Le contrat de ville, c'est aussi l'amélioration du cadre de vie et le renouvellement urbain. Le rôle de l'ANRU est naturellement déterminant et contribue de manière significative au désenclavement et à la promotion des territoires. Le renouvellement urbain bénéfice tout particulièrement à Est Ensemble :
D'ores et déjà la transformation des quartiers est visible avec un grand nombre d'opérations engagées, en cours de réalisation ou livrées : Grand Pêchers et Bel-Air à Montreuil, Les Malassis à Bagnolet, les Quartiers nord de Bagnolet, les Quatre chemins et Courtillières à Pantin, Marcel Cachin à Romainville, Grand Quadrilatère à Bobigny ainsi que son centre-ville. Le montant total des aides de l'ANRU s'est élevé à 380 millions d'euros.
Et nous lançons en ce moment un nouveau programme national de renouvellement urbain. 8 quartiers d'Est Ensemble ont ainsi été retenus pour bénéficier de projets nationaux de l'ANRU.
Cet effort massif sera complété par des projets régionaux de l'ANRU, inscrits dans le contrat de plan Etat – Région.
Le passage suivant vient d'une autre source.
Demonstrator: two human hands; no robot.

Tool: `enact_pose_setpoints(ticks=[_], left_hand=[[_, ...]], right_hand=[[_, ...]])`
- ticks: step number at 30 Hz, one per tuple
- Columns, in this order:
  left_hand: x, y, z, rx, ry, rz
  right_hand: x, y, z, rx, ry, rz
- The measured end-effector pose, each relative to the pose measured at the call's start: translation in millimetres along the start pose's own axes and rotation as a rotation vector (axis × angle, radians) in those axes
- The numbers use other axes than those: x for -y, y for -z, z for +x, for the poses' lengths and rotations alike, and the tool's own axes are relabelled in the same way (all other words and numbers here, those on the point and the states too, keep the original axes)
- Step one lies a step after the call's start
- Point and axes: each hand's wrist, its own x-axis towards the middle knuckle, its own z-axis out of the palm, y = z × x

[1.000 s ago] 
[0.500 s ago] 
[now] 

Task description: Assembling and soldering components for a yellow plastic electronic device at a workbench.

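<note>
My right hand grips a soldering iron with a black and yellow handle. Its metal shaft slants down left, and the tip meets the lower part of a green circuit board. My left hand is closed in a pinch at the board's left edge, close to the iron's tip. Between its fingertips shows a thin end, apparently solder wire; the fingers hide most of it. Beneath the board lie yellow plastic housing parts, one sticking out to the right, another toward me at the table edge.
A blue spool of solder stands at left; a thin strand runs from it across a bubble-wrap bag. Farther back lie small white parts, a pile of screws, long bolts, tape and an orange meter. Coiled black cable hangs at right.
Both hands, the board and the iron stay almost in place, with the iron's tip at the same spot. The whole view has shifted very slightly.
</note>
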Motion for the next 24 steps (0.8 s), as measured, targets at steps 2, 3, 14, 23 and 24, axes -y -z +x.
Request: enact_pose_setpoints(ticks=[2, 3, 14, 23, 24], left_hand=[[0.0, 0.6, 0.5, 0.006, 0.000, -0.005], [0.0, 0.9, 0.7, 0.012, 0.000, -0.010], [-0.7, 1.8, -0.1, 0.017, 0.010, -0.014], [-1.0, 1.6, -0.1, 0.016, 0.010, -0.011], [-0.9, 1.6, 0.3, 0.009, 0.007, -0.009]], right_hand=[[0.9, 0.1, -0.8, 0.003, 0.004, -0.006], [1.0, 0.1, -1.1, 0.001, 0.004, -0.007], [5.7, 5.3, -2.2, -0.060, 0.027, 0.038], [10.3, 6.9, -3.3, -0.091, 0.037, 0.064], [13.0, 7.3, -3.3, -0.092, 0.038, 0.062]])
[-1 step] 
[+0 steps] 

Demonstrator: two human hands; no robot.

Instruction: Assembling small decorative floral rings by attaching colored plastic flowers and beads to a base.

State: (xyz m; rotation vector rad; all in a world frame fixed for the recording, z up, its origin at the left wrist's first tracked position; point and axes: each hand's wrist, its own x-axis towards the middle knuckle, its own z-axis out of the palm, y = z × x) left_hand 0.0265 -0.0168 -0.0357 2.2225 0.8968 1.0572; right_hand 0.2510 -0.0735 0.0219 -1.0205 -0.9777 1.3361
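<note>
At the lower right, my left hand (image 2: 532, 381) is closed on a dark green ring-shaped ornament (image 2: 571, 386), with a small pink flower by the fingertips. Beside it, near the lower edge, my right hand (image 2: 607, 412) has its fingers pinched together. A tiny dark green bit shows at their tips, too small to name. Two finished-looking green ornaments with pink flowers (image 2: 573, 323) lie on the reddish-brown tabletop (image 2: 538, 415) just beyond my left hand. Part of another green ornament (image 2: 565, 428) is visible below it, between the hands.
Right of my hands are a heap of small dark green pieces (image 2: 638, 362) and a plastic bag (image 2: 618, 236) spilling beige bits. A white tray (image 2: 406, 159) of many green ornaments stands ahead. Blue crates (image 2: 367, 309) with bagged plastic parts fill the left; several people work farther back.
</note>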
La liste est en cours de discussion entre le préfet de région et le Conseil Régional. Plusieurs quartiers d'Est Ensemble sont susceptibles d'y figurer.
5- Je veux remettre l'humain au coeur de la nouvelle politique de la ville.
Notre action doit se nourrir des préoccupations des habitants. Le contrat de ville est un outil au service de ceux pour qui nous agissons : avec lui, nous portons l'exigence de remettre les habitants au coeur de notre action publique et de la co-construire avec eux.
Les contrats doivent impérativement prévoir les conditions d'une participation effective des habitants, au travers de la mise en place des conseils citoyens. C'est une exigence incontournable. Je sais que vous y travaillez et que cette participation se structure progressivement dans chacune des neuf communes d'Est Ensemble. Je crois d'ailleurs que vous vous êtes associés à ATD Quart Monde qui vous accompagne dans cette démarche. C'est une bonne idée. Je vous encourage à poursuivre dans cette voie.
C'est à partir des réalités du terrain que vous connaissez, au plus près des quartiers, au plus près des habitants, sous l'impulsion des maires et en lien avec le réseau associatif local – qui réalise un travail remarquable dans les quartiers, que nous portons la dynamique des quartiers. Nous allons à ce titre renforcer notre dispositif d'aide aux associations (50 millions en 2015, 100 millions en 2016 et en 2017).
Conclusion
Vous le savez, il y a urgence à changer la donne dans les quartiers, à changer l'image des quartiers, à redonner espoir aux habitants, à renouer la confiance avec les acteurs publics.
La désertion des urnes ou le transfert de voix vers les extrêmes sont autant de préoccupations qui doivent nous alerter toutes et tous.
Nous n'avons pas le droit de décevoir. Et je sais pouvoir, à travers la signature de ce contrat de ville aujourd'hui, compter sur votre total engagement. Vous pouvez compter sur le mien également. Je vous en remercie.